On 2024-08-15 23:31, Steve French wrote:
What is the simplest repro you have seen - e.g. is there a git tree
with very small source that fails with configure that you could share?
On Thu, Aug 15, 2024 at 4:22 PM matoro
<matoro_mailinglist_kernel@xxxxxxxxx> wrote:
On 2024-08-15 15:37, Steve French wrote:
> Do you have any data on whether this still fails with current Linux
> kernel (6.11-rc3 e.g.)?
>
>
> On Thu, Aug 15, 2024 at 1:08 PM matoro
> <matoro_mailinglist_kernel@xxxxxxxxx> wrote:
>>
>> Hi all, I run a service where user home directories are mounted over SMB1
>> with unix extensions. After upgrading to kernel 6.10 it was reported to me
>> that users were observing lockups when performing compilations in their
>> home
>> directories. I investigated and confirmed this to be the case. It would
>> cause the build processes to get stuck in I/O. After the lockup triggered
>> then all further reads/writes to the CIFS-mounted directory would get
>> stuck.
>> Even the df(1) command would block indefinitely. Shutdown was also
>> prevented
>> as the directory could no longer be unmounted.
>>
>> Triggering the issue is a little bit tricky. I used compiling cpython as a
>> test case. Parallel compilation does not seem to be required to trigger
>> it,
>> because in some tests the hang would occur during ./configure phase, but it
>> does seem to provoke it more easily, as the most common point where the
>> lockup was observed was immediately after "make -j4". However, sometimes
>> it
>> would take 10+ minutes of ongoing compilation before the lockup would
>> trigger. I never observed a complete successful compilation on kernel
>> 6.10.
>>
>> The furthest back I was able to confirm that the lockup is observed was
>> v6.10-rc3. The furthest forward I was able to confirm is good was v6.9.9
>> in
>> the stable tree. Unfortunately, between those two tags there seems to be a
>> wide range of commits where the CIFS functionality is completely broken,
>> and
>> reads/writes return total nonsense results. For example, any git commands
>> return "git error: bad signature 0x00000000". So I cannot execute a
>> compilation on commits in this range in order to test whether they observe
>> the lockup issue. Therefore I wasn't able to test most of the range, and
>> wasn't able to complete a traditional bisect. I tried adjusting the
>> read/write buffers down to 8192 from the defaults, but this did not help.
>> I
>> also tried toggling several options that might be related, namely
>> CONFIG_FSCACHE, to no effect. There are no logs emitted to dmesg when the
>> lockup occurs.
>>
>> Thanks - please let me know if there is any further information I can
>> provide. For now I am rolling all hosts back to kernel 6.9.
>>
>
>
> --
> Thanks,
>
> Steve
Hi Steve, just tested. Not only is it still there in 6.11-rc3, but it's
much
worse - I got an immediate lockup just from ./configure
Thank you for looking at this.
I've been using the cpython source to test,
https://github.com/python/cpython. Just a plain ./configure and make -j4.

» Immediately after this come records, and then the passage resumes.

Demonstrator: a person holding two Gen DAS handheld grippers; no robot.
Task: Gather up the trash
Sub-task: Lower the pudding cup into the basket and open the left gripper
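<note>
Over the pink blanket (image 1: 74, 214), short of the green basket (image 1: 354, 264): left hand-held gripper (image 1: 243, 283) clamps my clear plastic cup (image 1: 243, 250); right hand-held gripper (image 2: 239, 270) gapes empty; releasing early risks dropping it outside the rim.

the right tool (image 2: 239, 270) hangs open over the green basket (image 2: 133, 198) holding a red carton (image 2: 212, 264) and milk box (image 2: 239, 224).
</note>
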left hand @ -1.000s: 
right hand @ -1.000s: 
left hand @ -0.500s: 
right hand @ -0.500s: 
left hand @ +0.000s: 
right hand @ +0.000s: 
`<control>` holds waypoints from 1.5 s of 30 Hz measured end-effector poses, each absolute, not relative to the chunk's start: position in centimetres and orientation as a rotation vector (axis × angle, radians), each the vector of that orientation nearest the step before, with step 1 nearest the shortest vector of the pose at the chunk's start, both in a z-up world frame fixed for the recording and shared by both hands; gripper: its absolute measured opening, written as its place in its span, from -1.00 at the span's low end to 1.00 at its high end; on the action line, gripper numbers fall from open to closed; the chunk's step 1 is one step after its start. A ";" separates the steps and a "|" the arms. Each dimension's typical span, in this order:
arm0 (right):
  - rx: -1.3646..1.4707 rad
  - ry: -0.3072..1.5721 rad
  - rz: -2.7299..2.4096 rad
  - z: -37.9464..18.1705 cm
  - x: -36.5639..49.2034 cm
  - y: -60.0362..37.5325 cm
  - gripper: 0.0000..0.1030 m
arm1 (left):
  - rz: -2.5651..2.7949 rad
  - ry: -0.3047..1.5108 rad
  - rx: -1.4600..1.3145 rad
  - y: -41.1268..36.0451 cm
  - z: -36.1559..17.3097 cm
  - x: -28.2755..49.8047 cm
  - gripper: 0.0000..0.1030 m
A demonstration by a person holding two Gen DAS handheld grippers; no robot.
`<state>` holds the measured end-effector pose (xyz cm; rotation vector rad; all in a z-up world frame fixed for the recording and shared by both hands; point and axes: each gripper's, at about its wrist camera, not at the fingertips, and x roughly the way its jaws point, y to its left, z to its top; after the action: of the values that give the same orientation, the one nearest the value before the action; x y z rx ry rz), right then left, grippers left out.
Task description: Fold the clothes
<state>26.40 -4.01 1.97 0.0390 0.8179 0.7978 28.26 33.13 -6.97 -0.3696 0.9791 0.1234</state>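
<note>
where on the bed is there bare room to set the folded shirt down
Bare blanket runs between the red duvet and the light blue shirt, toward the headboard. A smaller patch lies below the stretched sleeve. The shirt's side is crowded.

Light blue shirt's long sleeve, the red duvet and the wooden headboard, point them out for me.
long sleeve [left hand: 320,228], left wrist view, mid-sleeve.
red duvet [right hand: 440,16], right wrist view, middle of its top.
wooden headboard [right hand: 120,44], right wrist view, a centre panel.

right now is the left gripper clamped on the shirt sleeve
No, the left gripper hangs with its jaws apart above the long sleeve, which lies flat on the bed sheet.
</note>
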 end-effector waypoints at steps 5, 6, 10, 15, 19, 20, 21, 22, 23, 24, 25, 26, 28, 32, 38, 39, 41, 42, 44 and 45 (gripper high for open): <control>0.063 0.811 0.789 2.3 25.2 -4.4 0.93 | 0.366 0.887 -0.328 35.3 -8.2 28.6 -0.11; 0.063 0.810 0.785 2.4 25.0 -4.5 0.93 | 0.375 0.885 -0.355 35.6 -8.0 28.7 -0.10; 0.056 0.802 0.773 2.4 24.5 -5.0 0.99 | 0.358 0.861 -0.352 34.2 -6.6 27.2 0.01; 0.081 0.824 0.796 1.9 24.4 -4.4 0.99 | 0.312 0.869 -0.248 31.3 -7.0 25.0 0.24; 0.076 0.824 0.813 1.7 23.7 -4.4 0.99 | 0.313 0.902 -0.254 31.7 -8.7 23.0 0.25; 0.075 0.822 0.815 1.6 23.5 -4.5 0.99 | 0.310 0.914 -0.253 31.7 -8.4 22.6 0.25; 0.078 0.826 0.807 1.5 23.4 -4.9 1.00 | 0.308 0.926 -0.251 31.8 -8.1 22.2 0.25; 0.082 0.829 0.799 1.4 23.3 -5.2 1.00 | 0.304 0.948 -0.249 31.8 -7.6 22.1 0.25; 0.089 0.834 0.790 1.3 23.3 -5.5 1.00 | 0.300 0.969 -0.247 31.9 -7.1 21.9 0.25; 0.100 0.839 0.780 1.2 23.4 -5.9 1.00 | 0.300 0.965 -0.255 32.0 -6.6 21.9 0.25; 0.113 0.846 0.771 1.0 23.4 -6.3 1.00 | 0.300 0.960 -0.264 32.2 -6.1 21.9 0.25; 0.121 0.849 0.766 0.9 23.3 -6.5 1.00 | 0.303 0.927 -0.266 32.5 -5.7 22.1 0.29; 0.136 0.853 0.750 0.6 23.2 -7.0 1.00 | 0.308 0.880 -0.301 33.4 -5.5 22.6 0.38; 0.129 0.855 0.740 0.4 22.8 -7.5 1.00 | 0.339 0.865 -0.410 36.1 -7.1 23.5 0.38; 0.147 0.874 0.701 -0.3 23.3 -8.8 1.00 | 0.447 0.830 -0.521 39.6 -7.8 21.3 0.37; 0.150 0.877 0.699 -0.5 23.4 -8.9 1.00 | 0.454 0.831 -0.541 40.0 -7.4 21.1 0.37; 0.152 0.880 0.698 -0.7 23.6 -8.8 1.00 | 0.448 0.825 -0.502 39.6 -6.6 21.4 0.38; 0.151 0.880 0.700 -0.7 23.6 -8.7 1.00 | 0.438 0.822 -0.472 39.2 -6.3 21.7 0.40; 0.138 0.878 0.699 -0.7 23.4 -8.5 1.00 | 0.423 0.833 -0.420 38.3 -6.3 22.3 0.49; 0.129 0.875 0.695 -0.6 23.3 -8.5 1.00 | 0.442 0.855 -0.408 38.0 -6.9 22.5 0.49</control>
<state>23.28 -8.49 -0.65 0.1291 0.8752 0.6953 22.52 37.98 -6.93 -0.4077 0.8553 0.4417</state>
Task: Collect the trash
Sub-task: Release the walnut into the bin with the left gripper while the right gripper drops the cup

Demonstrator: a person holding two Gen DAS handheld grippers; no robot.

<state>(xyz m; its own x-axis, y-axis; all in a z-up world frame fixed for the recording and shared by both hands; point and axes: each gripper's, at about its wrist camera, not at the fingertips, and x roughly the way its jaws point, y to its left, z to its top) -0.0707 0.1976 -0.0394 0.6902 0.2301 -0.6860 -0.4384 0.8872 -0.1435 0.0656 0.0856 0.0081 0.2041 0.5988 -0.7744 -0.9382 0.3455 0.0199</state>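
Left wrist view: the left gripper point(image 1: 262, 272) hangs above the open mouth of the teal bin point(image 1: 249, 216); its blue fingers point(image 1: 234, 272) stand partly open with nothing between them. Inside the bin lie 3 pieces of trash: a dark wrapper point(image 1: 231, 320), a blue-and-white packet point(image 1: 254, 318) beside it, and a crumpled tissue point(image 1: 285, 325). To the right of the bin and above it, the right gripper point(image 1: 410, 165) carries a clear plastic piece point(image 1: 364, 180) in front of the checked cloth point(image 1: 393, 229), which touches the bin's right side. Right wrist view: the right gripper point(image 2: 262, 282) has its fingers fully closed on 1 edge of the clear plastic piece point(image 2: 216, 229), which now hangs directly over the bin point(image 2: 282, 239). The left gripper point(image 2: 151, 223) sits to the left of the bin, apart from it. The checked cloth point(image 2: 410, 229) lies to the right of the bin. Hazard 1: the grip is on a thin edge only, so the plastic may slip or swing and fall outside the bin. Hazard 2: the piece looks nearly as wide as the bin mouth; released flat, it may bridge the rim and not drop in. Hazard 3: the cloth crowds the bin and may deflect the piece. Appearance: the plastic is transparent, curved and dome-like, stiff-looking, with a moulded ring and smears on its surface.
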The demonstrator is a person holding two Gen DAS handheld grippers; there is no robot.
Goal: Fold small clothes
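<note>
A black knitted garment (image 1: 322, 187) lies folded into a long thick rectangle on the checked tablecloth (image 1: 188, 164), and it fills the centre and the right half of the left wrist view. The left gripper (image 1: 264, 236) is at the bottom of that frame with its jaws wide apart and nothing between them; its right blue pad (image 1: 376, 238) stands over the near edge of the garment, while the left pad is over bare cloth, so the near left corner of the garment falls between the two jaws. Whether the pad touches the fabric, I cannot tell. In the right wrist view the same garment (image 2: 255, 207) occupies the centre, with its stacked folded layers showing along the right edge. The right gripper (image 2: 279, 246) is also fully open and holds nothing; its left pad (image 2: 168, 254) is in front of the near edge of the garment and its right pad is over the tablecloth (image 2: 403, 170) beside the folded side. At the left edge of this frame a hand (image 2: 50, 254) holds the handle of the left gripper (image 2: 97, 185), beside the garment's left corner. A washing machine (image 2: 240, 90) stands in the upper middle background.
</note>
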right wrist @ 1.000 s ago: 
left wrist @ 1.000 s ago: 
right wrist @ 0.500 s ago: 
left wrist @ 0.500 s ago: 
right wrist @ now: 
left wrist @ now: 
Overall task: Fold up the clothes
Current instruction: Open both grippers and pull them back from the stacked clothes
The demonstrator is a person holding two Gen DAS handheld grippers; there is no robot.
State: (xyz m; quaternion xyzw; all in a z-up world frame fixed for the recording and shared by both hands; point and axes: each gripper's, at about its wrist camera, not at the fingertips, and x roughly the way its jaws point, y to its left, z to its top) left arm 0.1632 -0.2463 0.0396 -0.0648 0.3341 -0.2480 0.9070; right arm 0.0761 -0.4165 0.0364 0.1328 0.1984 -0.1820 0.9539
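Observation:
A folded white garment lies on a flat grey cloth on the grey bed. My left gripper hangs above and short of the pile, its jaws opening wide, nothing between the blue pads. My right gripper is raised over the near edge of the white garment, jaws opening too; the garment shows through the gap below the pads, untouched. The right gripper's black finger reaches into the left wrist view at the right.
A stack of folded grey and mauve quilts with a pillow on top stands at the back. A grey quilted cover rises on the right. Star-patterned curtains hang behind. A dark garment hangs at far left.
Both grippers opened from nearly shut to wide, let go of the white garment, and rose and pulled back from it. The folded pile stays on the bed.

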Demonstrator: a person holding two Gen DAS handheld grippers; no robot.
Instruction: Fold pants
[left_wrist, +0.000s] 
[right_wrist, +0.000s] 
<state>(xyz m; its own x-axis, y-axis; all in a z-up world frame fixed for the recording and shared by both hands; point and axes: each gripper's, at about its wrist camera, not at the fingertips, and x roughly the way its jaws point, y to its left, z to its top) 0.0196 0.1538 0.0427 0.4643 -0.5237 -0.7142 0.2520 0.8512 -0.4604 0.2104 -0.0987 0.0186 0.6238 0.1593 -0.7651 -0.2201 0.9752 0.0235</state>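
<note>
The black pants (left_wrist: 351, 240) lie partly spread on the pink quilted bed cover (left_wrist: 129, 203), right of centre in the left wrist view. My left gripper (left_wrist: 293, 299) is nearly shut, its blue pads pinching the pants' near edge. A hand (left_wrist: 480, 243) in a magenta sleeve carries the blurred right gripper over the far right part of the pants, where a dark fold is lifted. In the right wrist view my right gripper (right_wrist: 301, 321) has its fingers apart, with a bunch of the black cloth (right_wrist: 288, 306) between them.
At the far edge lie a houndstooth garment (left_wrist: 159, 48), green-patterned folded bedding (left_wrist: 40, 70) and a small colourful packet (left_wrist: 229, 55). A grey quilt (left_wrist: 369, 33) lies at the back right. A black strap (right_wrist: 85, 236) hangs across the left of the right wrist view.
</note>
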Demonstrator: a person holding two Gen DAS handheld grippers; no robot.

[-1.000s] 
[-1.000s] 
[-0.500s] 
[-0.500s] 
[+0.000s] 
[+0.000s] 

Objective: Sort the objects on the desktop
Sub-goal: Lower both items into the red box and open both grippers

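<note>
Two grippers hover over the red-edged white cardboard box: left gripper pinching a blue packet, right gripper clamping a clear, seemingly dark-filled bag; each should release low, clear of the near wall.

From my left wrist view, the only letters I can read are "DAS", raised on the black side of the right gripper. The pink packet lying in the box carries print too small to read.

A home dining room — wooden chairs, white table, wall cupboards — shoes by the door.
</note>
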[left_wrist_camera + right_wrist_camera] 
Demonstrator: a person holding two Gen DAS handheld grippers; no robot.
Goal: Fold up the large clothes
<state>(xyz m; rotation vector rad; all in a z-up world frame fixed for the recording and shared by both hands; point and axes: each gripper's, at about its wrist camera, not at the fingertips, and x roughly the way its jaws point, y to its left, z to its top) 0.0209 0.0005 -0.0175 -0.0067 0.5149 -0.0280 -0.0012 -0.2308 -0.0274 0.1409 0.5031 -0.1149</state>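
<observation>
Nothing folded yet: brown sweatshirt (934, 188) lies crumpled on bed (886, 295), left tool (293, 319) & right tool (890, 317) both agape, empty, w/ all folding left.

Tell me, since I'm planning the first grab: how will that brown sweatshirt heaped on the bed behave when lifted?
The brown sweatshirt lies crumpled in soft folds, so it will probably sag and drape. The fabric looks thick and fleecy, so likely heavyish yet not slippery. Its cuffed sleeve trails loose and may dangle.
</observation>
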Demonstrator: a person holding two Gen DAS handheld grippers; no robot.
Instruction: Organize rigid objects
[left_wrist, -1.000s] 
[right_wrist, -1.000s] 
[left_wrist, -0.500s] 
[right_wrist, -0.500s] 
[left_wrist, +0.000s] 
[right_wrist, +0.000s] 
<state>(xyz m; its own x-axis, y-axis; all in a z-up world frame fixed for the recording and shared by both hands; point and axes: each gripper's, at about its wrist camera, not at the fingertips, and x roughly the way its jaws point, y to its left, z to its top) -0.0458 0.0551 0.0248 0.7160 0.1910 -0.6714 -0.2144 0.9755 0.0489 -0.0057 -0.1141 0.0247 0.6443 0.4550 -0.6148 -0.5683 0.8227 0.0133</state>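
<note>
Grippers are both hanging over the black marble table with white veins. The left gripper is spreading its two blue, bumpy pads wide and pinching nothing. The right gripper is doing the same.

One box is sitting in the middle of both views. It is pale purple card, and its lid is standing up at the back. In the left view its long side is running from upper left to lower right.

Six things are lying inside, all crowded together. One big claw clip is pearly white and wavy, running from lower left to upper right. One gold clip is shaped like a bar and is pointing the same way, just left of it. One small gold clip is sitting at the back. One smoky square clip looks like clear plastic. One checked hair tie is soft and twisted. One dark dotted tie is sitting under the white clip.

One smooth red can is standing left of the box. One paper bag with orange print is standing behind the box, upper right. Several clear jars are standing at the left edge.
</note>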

But it seems to affect any substantial build process, I was also able to
trigger it with coreutils build, really anything that generates I/O load.
Here's what my effective mount options look like:
type cifs
(rw,nosuid,relatime,vers=1.0,cache=strict,username=nobody,uid=30000,forceuid,gid=30000,forcegid,addr=fd05:0000:0000:0000:0000:0000:0000:0001,soft,unix,posixpaths,serverino,mapposix,acl,reparse=nfs,rsize=1048576,wsize=65536,bsize=1048576,retrans=1,echo_interval=60,actimeo=1,closetimeo=1)